It’s the week after Thanksgiving and I’m sure we’re all
either still full of turkey and sweet potato soufflé or getting geared up for
the big winter break. But before we kick back and relax on the couch with movie
marathons, the Georgia Museum of Art has one more exhibition starting before
the holidays. “Minna Citron: The Uncharted Course from Realism to Abstraction”
will open on Dec. 8 and run until March 3, 2013.
The exhibition will showcase roughly 50 of Citron’s
award-winning social realist and abstract paintings and sculptures, picked from
her 60 years as an artist. The art is on loan from her granddaughter,
Christiane H. Citron, and has traveled from museums in Texas, Pennsylvania and
Minnesota.
Minna Citron attended the Art Students League of New York
in 1928, and it was during her time there that she created her iconic genre
scenes of Union Square and became a member of the 14th Street School. Citron
associated with artists such as Isabel Bishop, a renowned graphic artist, and
Reginald Marsh, most notable for his paintings of New York City, Coney Island
and vaudeville in the 1920s and 1930s.
Citron’s work initially started out as realist, depicting
fine details in the clothes and faces of her subjects. These early works
focused more on the roles of women in her satirical style, and during World War
II she traveled across the country for the Works Progress Administration’s
Federal Art Program, producing some of her iconic prints based on the women who
joined the U.S. Navy. After the war, she moved onto the abstract, strongly
emphasizing dynamic shapes that stood out from their backgrounds. During this
time she traveled to France to learn new techniques in color printing, which
she brought back to the United States. From the 1950s to the 1970s, Citron
experimented with collages and other aspects of three-dimensional art, even
developing methods for 3D printmaking and assembly.

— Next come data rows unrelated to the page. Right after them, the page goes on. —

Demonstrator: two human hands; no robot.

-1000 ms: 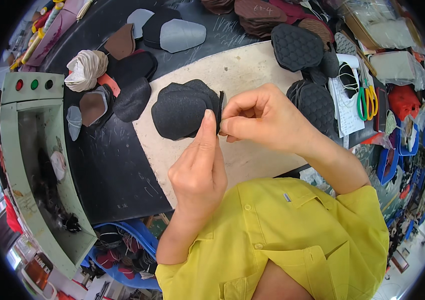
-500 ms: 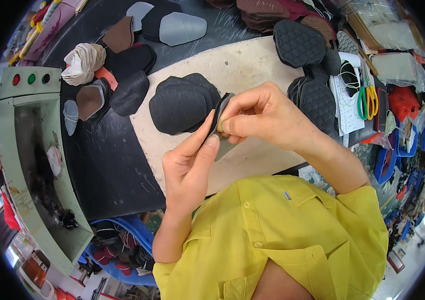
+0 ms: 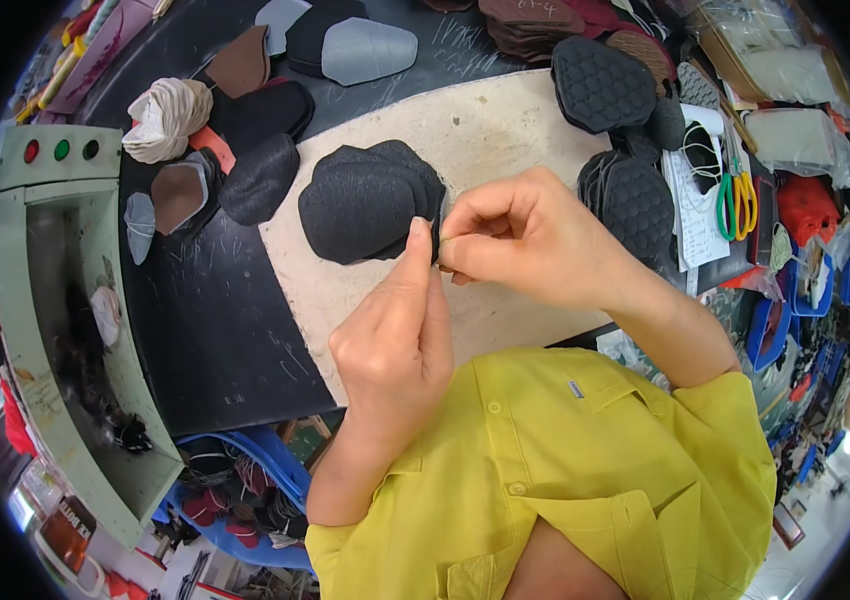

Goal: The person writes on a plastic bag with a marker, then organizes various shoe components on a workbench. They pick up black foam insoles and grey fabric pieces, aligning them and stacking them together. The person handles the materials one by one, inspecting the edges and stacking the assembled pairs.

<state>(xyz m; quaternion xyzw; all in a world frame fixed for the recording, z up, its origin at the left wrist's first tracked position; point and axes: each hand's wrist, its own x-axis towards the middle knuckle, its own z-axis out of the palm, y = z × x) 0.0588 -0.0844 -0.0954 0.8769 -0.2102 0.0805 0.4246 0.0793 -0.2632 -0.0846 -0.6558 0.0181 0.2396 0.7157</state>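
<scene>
A black fabric piece (image 3: pixel 436 238) is turned edge-on, so only a thin dark strip of it shows. My left hand (image 3: pixel 393 325) grips it between thumb and fingers, covering much of its face. On its other side, my right hand (image 3: pixel 533 238) is closed in a pinch at the edge of the same piece; what exactly lies between the fingertips is hard to see. Just beyond my left fingertips lies a loose stack of black rounded fabric pieces (image 3: pixel 355 208), on a pale cream board (image 3: pixel 505 125).
Quilted black pads (image 3: pixel 625 205) are piled at the board's right edge, beside papers and scissors with green and yellow handles (image 3: pixel 742 205). White cloth pieces (image 3: pixel 167 120) and dark and brown cut pieces lie left. A green metal machine box (image 3: pixel 55 160) stands far left, a blue basket (image 3: pixel 280 460) below.
The black piece has turned more edge-on and its face is now hidden. My left hand has rolled and shifted slightly right, while my right hand stays pinched near the piece's edge.
</scene>
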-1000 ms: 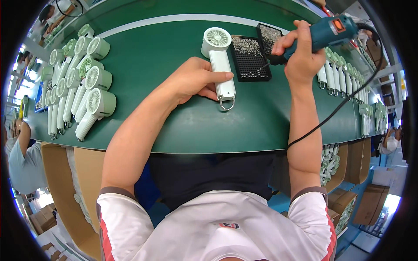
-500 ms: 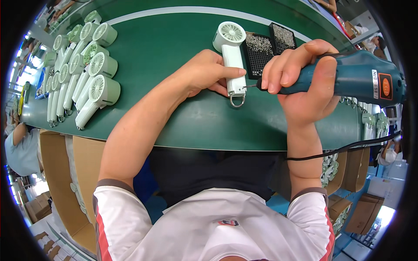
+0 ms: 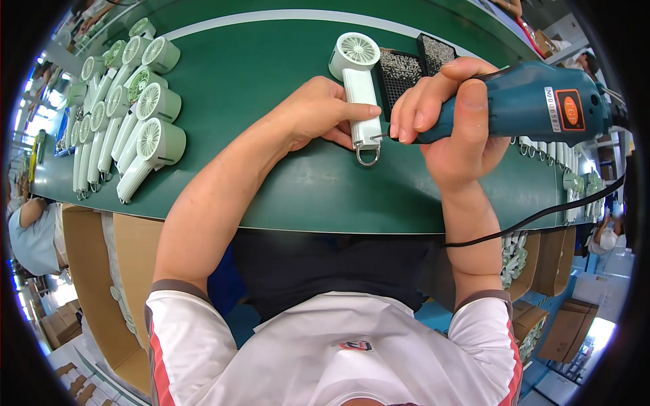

Minna Citron Cold Comfort |
Minna Citron Untitled |
Many of Citron's works hang in prestigious museums, including the Teller Gallery in New York, and GMOA owns a small abstract oil by her that hangs in its permanent collection galleries. The exhibition was organized by Juniata College in Huntingdon, Pa., along with Christiane Citron, and is sponsored locally by the W. Newton Morris Charitable Foundation and the Friends of the Georgia Museum of Art. Paul Manoguerra, our chief curator and curator of American art, will serve as the in-house curator for the exhibition and will lead a tour of it Wednesday, Dec. 12, at 2 p.m. We would be thrilled to see you before and during the holidays when the exhibition opens.